___ DATASET SECTION

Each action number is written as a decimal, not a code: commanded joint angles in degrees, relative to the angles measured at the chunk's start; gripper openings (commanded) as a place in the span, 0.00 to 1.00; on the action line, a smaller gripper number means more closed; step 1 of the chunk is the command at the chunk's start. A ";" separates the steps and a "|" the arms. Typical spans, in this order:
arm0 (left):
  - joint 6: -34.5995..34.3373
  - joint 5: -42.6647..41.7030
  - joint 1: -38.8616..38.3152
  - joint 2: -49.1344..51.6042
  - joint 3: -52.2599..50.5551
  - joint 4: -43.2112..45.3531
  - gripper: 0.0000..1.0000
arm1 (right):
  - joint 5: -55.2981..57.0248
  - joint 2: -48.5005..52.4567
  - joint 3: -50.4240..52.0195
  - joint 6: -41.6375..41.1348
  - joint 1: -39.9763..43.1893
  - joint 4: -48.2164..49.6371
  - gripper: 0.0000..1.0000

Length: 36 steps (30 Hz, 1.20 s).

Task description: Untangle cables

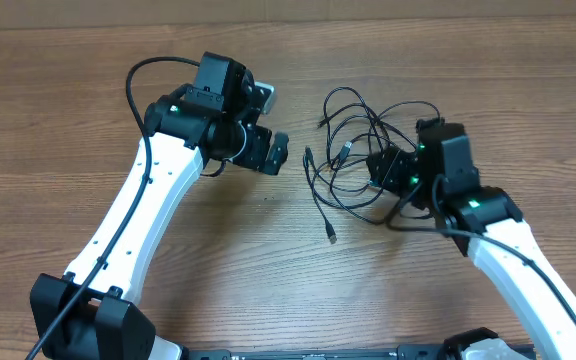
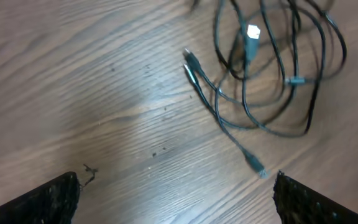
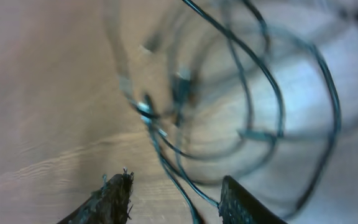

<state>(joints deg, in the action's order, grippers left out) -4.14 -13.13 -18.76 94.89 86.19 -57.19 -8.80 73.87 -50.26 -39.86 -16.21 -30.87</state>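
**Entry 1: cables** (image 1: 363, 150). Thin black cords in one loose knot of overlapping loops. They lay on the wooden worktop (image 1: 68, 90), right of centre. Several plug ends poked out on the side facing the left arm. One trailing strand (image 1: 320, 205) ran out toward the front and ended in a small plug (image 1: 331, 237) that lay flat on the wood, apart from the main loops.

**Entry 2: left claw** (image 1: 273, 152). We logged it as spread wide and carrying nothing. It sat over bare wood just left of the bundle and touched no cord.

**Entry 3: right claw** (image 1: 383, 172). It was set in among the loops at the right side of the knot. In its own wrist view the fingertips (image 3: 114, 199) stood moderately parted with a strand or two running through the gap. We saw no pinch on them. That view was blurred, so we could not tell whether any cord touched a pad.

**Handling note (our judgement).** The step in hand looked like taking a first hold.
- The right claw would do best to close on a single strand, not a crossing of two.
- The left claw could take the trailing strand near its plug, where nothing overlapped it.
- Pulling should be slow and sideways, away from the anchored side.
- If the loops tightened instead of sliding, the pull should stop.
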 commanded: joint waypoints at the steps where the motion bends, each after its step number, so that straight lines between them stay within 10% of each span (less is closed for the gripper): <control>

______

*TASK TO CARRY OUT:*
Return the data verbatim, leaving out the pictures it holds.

*ANSWER SPACE:*
Each action number is written as a decimal, not a code: commanded joint angles in degrees, relative to the angles measured at the chunk's start; gripper openings (commanded) as a place in the span, 0.00 to 1.00; on the action line, a smaller gripper number means more closed; step 1 of the chunk is the command at the chunk's start. A ";" separates the steps and a "|" the arms. Typical spans, in this order:
arm0 (left):
  - joint 6: -34.5995..34.3373
  - joint 5: -42.6647..41.7030
  - joint 1: -38.8616..38.3152
  - joint 2: -49.1344..51.6042
  - joint 3: -52.2599..50.5551
  - joint 4: -43.2112..45.3531
  - gripper: 0.0000..1.0000
arm1 (right):
  - joint 5: -55.2981..57.0248
  - joint 2: -48.5005..52.4567
  - joint 3: -50.4240..52.0195
  - joint 6: -41.6375..41.1348
  - joint 1: -39.9763..43.1893
  - joint 4: -48.2164..49.6371
  - gripper: 0.0000..1.0000

Length: 36 steps (30 Hz, 1.20 s).

Task description: Untangle cables


<state>(joints deg, in the action's order, grippers left out) -4.14 -13.13 -18.76 94.89 86.19 -57.19 -8.80 73.87 -50.26 -39.86 -16.21 -30.87</state>
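**Entry 1: cables** (image 1: 363, 150). Thin black cords in one loose knot of overlapping loops. They lay on the wooden worktop (image 1: 68, 90), right of centre. Several plug ends poked out on the side facing the left arm. One trailing strand (image 1: 320, 205) ran out toward the front and ended in a small plug (image 1: 331, 237) that lay flat on the wood, apart from the main loops.

**Entry 2: left claw** (image 1: 273, 152). We logged it as spread wide and carrying nothing. It sat over bare wood just left of the bundle and touched no cord.

**Entry 3: right claw** (image 1: 383, 172). It was set in among the loops at the right side of the knot. In its own wrist view the fingertips (image 3: 114, 199) stood moderately parted with a strand or two running through the gap. We saw no pinch on them. That view was blurred, so we could not tell whether any cord touched a pad.

**Handling note (our judgement).** The step in hand looked like taking a first hold.
- The right claw would do best to close on a single strand, not a crossing of two.
- The left claw could take the trailing strand near its plug, where nothing overlapped it.
- Pulling should be slow and sideways, away from the anchored side.
- If the loops tightened instead of sliding, the pull should stop.
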 commanded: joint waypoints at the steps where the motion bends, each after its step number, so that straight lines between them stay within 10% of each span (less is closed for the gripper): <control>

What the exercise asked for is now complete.